Life Story by Nick Gentry

Isaiah 43:1 NRSV
But now thus says the Lord,
he who created you, O Jacob,
he who formed you, O Israel:
Do not fear, for I have redeemed you;
I have called you by name, you are mine.

Who you are is not about you.
You are God’s, that’s who you are.
You are what results
when God cannot contain joy.
You can let go of everything,
your sorrows and joys, your suffering and triumphs,
your personality, your self-made self,
and just be God’s.
You are God’s, that’s who you are.
Steve Garnaas-Holmes, selection from the reflection Who You Are

The biggest and most common misunderstanding regarding Christianity is to see it as all about being good. All too often people think Christianity’s first (or only) proclamation is: “Be good.” This emphasis (which is not unknown even within Christian circles) implies that the practice of Christianity centers on will — on doing, and more specifically, doing “good.” In fact, though, the gospel primarily declares something entirely different. Christianity at its pulsating core proclaims: “Be loved.”
– Gregory S. Clapper, Living Your Heart’s Desire

Not because of who I am, but because of what You’ve done
Not because of what I’ve done, but because of who You are
I am a flower quickly fading, here today and gone tomorrow
A wave tossed in the ocean, a vapor in the wind
Still You hear me when I’m calling
Lord, You catch me when I’m falling
You told me who I am, I am Yours
– selection from I am Yours by Casting Crowns

The fallen world says, “You are what you do.”  Adopting that value system immerses us in a performance-orientation where achievements, possessions, and appearances define us.  What others think of us (image) is what we work on all the time, in a kind of “never let them see you sweat” approach. The Gospel-oriented world says, “You do what you are.” Giving ourselves to this way puts us into a grace-orientation where relationships, servanthood, and integrity define us.  What God thinks of us (agape) is what we concentrate on all the time, in a kind of “always let them see you care” approach. In his classic poem “As Kingfishers Catch Fire,” Gerard Manley Hopkins described this Gospel-oriented life in these few words: ‘What I do is me, for that I came.’
– Steve Harper, Gospel Orientation

I imagine a series of concentric circles where everyone else sits at the epicenter and I roam the outer rim, struggling with an ongoing desire for entrance to the inside. When I fight my way in to the next stage of concentric circles, I find it wanting, and when I find it wanting, I’m forced back into a lesson that I’ll learn and relearn over a lifetime: my sense of identity and self worth have to derive not from some illusory inner circle but from the more enduring inner sanctum of faith.
Andrea Palpant Dilley, Be Thou My Vision

We do not believe in ourselves until someone reveals that deep inside us something is valuable, worth listening to, worthy of our trust, sacred to our touch. – e.e. cummings

Ego is to the true self what a flashlight is to a spotlight. – John Bradshaw

It goes against the grain of our modern way of thinking, but one of the holiest responses we can make to life is, “I don’t know”—with the “I” meaning the knowledge perpetrated on us by the ego.  The “I” does not know, and even if it does, it doesn’t care. [about anything but self] – Steve Harper, Sapeintial Theology

Humility is the firm foundation upon which our spiritual life is built.
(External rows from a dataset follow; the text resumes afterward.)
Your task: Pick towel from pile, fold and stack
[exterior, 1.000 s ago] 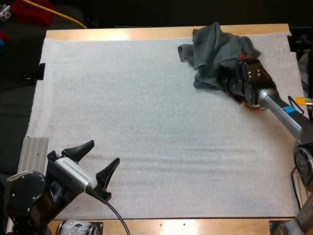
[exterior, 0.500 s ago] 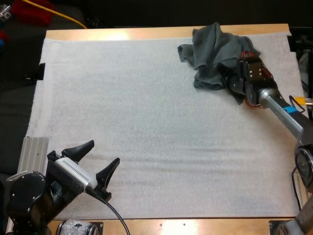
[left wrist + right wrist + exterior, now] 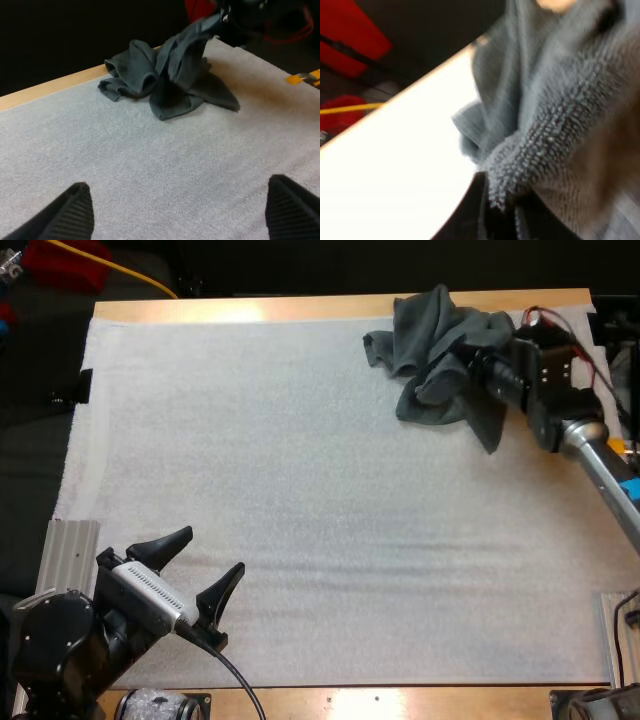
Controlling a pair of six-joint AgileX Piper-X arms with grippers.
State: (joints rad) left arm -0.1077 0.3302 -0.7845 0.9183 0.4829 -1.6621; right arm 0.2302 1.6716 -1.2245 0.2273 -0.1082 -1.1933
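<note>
A crumpled dark grey-green towel (image 3: 440,360) lies at the far right of the white mat (image 3: 300,490). My right gripper (image 3: 478,362) is shut on the towel's right side and holds part of it raised off the mat. Close up in the right wrist view, the towel's pile (image 3: 555,125) is pinched between the black fingers (image 3: 480,210). In the left wrist view the towel (image 3: 170,80) stands up in a peak under the right gripper. My left gripper (image 3: 190,575) hovers open over the mat's near left corner, nothing between its fingers (image 3: 72,212).
A ribbed metal block (image 3: 68,555) lies at the mat's left edge, just beyond my left arm. The wooden table edge (image 3: 250,308) runs along the far side.
My right gripper has shut on the towel and pulled up and to the right, lifting and stretching the cloth. The left arm has not moved.
</note>
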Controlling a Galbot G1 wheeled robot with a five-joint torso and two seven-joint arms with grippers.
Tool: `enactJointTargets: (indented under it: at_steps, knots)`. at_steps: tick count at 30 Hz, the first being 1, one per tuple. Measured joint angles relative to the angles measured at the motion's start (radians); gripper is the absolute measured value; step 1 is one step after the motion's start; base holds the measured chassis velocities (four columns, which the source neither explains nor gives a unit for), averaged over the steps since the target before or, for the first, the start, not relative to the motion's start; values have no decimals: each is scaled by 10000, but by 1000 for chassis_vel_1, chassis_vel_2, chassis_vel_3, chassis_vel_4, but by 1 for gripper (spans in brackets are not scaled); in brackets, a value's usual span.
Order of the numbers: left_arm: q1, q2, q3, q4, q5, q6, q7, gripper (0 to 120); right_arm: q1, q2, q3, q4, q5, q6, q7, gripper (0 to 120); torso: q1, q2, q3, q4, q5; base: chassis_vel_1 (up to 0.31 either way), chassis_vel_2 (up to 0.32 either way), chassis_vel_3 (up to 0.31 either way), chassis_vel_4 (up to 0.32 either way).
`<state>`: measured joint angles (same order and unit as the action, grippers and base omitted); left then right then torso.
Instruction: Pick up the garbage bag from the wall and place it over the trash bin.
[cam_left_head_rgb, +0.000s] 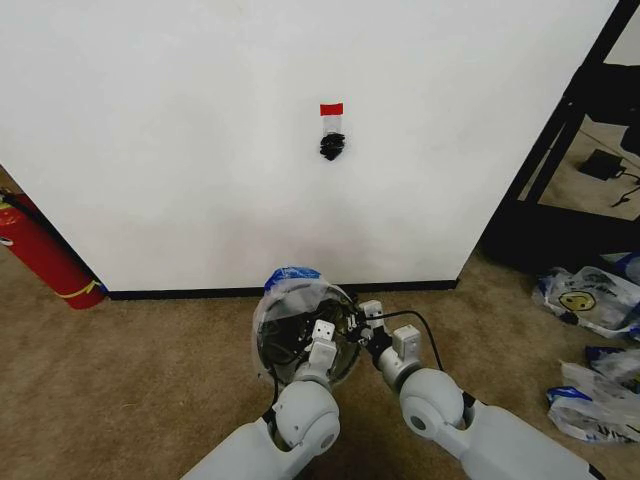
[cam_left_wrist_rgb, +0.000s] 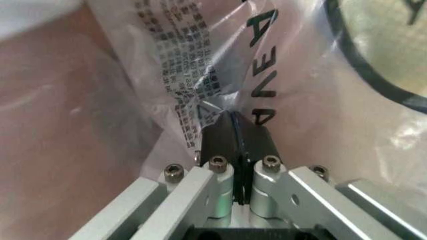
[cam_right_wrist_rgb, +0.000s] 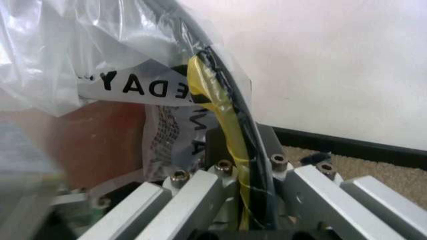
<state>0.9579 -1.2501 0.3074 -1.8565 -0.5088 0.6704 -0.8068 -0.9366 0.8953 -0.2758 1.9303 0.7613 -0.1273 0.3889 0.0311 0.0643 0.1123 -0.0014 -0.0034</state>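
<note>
Low in the centre of the head view, the garbage bag (cam_left_head_rgb: 290, 300) already drapes over the trash bin (cam_left_head_rgb: 345, 365), which stands on the carpet just in front of the wall (cam_left_head_rgb: 200, 150). Above it the black hook (cam_left_head_rgb: 333, 147) and the red tape strip (cam_left_head_rgb: 331, 108) are bare. The left gripper (cam_left_head_rgb: 322, 332) reaches into the bin's mouth, its pads (cam_left_wrist_rgb: 223, 140) pressed together on a fold of the film. Just beside it the right gripper (cam_left_head_rgb: 368, 318) pinches the bag against the bin's black rim (cam_right_wrist_rgb: 233, 100).

The risk, as I judge it, is the thin plastic — pulled apart unevenly it could tear at the pinch or slip off the rim, and a hard tug could tip the light bin.
</note>
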Motion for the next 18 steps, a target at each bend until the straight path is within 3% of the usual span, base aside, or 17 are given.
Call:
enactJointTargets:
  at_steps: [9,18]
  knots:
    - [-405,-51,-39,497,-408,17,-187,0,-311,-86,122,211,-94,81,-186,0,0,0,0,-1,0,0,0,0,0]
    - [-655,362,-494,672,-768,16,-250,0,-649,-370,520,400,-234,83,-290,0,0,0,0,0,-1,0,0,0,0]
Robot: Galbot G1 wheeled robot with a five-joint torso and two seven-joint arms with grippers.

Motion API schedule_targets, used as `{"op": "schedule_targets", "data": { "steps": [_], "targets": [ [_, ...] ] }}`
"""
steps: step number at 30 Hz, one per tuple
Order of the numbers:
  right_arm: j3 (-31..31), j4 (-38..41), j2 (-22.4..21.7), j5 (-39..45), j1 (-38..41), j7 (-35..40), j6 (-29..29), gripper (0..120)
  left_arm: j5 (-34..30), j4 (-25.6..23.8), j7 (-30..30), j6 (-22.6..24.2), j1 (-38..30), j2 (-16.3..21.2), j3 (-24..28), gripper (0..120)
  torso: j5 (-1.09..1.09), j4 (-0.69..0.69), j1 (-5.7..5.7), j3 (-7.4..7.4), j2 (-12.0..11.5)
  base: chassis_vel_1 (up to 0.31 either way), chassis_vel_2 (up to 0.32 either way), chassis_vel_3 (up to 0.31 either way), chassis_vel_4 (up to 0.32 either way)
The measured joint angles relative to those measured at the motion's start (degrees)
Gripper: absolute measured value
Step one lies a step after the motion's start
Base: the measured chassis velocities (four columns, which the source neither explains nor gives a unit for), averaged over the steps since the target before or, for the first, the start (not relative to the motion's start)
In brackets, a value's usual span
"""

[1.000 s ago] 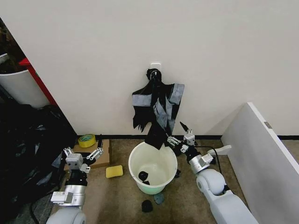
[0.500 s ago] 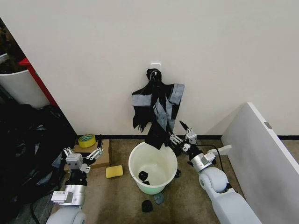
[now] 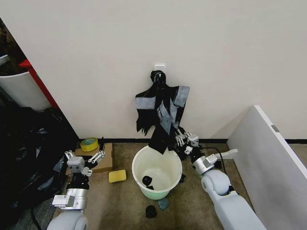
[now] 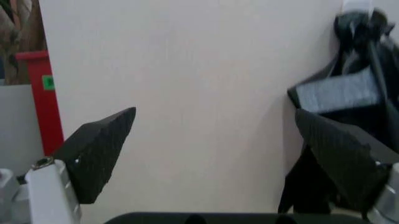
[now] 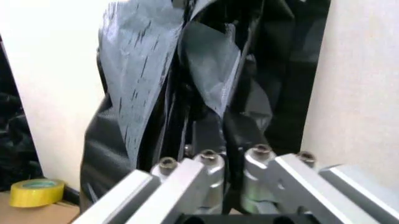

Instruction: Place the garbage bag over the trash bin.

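One garbage bag [image 3: 161,115] — black, wrinkled, grey-taped.

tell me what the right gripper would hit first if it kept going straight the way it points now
Most likely the black bundle with grey tape patches hanging on the wall: the right gripper points up into its lower edge, its fingers already close around black plastic in the right wrist view.

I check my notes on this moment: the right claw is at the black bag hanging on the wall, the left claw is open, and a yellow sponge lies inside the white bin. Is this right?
One detail is wrong: the yellow sponge lies on the floor beside the white bin, not inside it, as the head view shows. The right claw is at the hanging black bag and the left claw is open.
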Motion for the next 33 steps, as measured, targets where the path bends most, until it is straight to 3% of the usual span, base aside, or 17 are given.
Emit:
{"op": "schedule_targets", "data": {
  "steps": [5,8,12,18,25,33],
  "targets": [
    [-0.4,4.6,-0.6,1.3,-2.1,1.1,-0.5,0,-3.2,-0.5,1.5,0.0,-2.4,1.7,0.3,100,0.00,-0.01,0.00,0.00,0.0,0.000,0.000,0.000,0.000],
    [-2.1,12.0,-1.6,8.4,-5.0,0.7,-1.5,0,-10.7,1.6,11.2,-2.6,-7.4,8.1,2.5,100,-0.01,-0.01,0.00,-0.01,0.0,0.000,0.000,0.000,0.000],
    [-3.2,15.7,-1.9,12.2,-6.8,-1.0,-2.4,0,-16.3,7.1,22.5,-3.9,-13.4,16.4,5.3,100,-0.01,-0.02,0.00,0.00,0.0,0.000,0.000,0.000,0.000],
    [-3.2,16.1,-1.8,13.1,-7.6,-3.6,-2.1,0,-24.3,13.2,28.1,0.1,-20.9,21.8,11.0,100,0.01,-0.01,0.00,0.00,0.0,0.000,0.000,0.000,0.000],
    [-3.1,16.0,-1.3,14.0,-7.7,-4.9,-1.8,0,-32.1,17.6,31.1,6.9,-28.2,20.5,17.5,100,0.00,-0.01,0.00,0.00,0.0,0.000,0.000,0.000,0.000],
    [-3.1,15.3,-0.4,13.8,-7.7,-5.4,-1.8,0,-33.4,20.0,31.7,9.0,-32.3,17.4,21.2,98,0.02,-0.01,0.00,0.00,0.0,0.000,0.000,0.000,0.000]
  ]
}}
Humility is not underestimating our worth or allowing ourselves to be defined by another. …
Humility invites us to say “no thank you” to being the center of our own universe. Humility is recognizing that we are God’s creation and allowing ourselves to be grounded in that truth. – Kathleen R. Flood

Colonialism is about power and conformity to a set of beliefs.
Gospel is about love and giving away power.
The Spirit affirms our uniqueness and giftings.
Empire conforms us into a particular image.
– Randy Woodley, Ask and Indigenous Theologian

1 Peter 2:9-10 (NRSV)
You are a chosen race, a royal priesthood, a holy nation, God’s own people, in order that you may proclaim the mighty acts of him who called you out of darkness into his marvelous light. Once you were not a people, but now you are God’s people; once you had not received mercy, but now you have received mercy.

Beneath the world’s frantic cries,
the word persists.
“I love you. You are mine.”
– from the poem News by Steve Garnaas-Holmes

You are God – not me, not us;
help me to remember this simple fact each day.
You are the Center of creation – not me, not us;
help me to recognize my place within the orbit of your grace.
You are the Source of all life – not me, not us;
let me find in you my kinship with all creation.
–Sam Hamilton-Poore, Earth Gospel

For an original hymn text on this topic entitled Be Still, Remember, click here

Click here for more of Nick Gentry’s incredible artwork.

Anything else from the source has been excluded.